A way to visualize the effect of type of sanitizer on microbial log reduction is through the construction of forest plots. To this end, the fitted meta-analysis models from Tables 3, 4, and 5 were solved for a hypothetical treatment with sanitizer concentration of 0.001 g/100 ml and exposure time of 3 min at ambient temperature in order to predict the mean log reductions of E. coli O157:H7, L. monocytogenes, and Salmonella. These predicted values are illustrated as forest plots in Fig. 6, 7, and 8. Under the hypothetical treatment conditions, it was found that Oz and ASC resulted in the lowest (0.14 [−0.50, 0.78]) and highest (3.86 [3.24, 4.49]) log reductions of E. coli O157:H7, respectively (Fig. 6). For L. monocytogenes, the lowest and highest log reductions would be obtained with the use of CA (0.37 [−0.77, 1.50]) and ASC (2.47 [1.41, 3.53]) as sanitizers (Fig. 7), while for Salmonella, AA and ASC led to the lowest (0.49 [−0.58, 1.57]) and highest (4.40 [3.40, 5.40)] log reductions, respectively (Fig. 8).

FIG 6 — Forest plot of the overall mean log reduction of *E. coli* O157:H7 on a population of fresh fruits and vegetables that would be achieved by different sanitizers using a common hypothetical treatment at a concentration of 0.001 g/100 ml and a washing or exposure time and temperature of 3 min and 25°C.

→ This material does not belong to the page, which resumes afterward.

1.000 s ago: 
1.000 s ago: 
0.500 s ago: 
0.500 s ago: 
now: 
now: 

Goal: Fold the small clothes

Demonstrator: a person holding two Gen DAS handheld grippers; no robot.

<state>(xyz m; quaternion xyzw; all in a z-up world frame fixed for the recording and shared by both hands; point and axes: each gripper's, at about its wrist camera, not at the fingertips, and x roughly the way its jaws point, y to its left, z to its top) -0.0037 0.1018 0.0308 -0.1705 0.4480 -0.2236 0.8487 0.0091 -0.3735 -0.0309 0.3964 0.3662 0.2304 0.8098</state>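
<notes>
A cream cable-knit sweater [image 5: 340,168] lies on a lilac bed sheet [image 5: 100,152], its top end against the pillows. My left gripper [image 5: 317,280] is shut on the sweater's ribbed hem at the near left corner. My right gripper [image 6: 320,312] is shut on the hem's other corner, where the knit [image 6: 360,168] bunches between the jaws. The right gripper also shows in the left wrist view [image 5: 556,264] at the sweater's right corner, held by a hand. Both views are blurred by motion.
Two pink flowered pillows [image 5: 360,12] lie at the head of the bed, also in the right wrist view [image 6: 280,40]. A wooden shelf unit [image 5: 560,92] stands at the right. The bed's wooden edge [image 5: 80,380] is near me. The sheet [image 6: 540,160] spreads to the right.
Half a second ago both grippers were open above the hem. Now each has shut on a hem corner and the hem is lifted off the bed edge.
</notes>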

FIG 7 — Forest plot of the overall mean log reduction of *L. monocytogenes* on a population of fresh fruits and vegetables that would be achieved by different sanitizers using a common hypothetical treatment at a concentration of 0.001 g/100 ml and a washing or exposure time and temperature of 3 min and 21.0°C.

FIG 8 — Forest plot of the overall mean log reduction of *Salmonella* spp. on a population of fresh fruits and vegetables that would be achieved by different sanitizers using a common hypothetical treatment at a concentration of 0.001 g/100 ml and a washing or exposure time and temperature of 3 min and 22.5°C.

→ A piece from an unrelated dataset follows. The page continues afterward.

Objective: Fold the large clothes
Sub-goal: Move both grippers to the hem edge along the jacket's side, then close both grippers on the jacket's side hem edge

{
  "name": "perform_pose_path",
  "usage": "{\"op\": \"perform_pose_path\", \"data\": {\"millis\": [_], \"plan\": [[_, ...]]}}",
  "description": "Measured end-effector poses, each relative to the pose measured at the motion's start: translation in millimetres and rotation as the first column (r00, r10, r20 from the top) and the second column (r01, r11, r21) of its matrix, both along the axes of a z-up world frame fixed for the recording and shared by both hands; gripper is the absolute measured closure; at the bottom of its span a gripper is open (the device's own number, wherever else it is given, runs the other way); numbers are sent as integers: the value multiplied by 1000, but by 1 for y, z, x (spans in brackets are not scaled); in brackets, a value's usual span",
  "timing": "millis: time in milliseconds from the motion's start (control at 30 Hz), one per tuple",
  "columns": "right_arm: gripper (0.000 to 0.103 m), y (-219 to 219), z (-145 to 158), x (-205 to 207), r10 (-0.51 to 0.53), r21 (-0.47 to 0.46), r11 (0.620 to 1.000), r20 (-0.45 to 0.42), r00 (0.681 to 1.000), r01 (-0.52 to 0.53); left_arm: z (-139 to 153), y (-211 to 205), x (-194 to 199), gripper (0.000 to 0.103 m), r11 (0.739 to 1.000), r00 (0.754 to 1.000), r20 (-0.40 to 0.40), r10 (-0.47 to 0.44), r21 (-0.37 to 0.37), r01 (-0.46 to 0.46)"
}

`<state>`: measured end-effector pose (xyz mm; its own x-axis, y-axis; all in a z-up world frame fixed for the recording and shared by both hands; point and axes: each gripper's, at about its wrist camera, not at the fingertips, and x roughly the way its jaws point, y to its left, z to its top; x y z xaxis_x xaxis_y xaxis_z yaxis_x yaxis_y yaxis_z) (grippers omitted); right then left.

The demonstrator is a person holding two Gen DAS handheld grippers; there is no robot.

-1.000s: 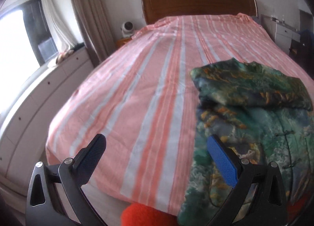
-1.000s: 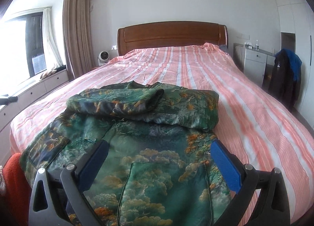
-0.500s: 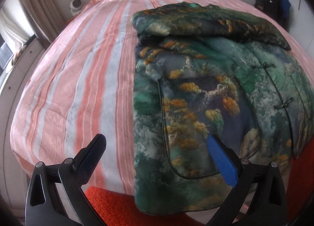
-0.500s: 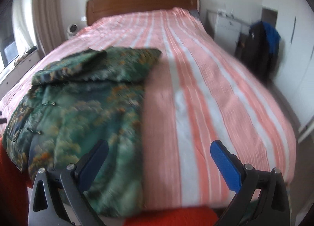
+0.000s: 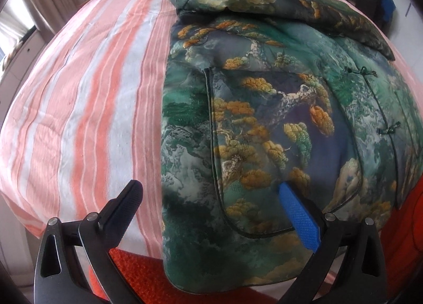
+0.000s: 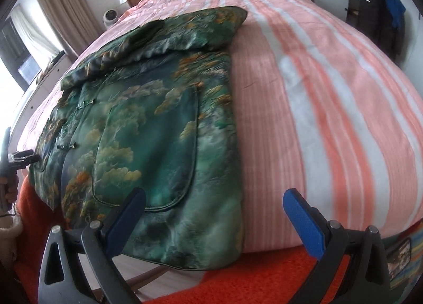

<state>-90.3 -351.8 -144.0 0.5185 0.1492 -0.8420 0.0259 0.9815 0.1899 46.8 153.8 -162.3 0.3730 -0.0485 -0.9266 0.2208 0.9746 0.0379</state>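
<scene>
While both hand-held grippers, left and right, stay spread, they have dropped closer to the green landscape-print padded jacket's hem corners.

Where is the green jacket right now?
The green jacket lies flat at the foot of the striped bed, its hem hanging over the edge above the red rug. Both views show it; its sleeves are folded across the top.

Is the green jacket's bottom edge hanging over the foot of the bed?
Yes, the green jacket drapes past the bed's edge.
</scene>
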Motion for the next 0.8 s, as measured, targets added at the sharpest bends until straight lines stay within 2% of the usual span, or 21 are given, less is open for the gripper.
{"op": "perform_pose_path", "data": {"millis": [500,700,800], "plan": [[1,4,-8,0,-11,12,1000,-31,999,11,-5,8,3,0,999,999,-21,29,-28,-29],[1,0,-2,-2,16,27,1000,-15,1000,-15,-10,13,-2,0,995,998,-46,43,-83,-47],[1,-5,-7,3,24,84,996,-47,999,-20,-16,12,-8,0,991,996,-81,27,-127,-37]]}}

Cluster analysis of sanitizers.

Through a hierarchical clustering analysis, the sanitizers were grouped in four clusters according to their bactericidal efficacies. The meta-analytical dendrogram of sanitizers is shown in Fig. 9. Through this approach it was possible to find four groups: waters (blanks) and groups with low bactericidal efficacy, medium bactericidal efficacy, and high bactericidal efficacy.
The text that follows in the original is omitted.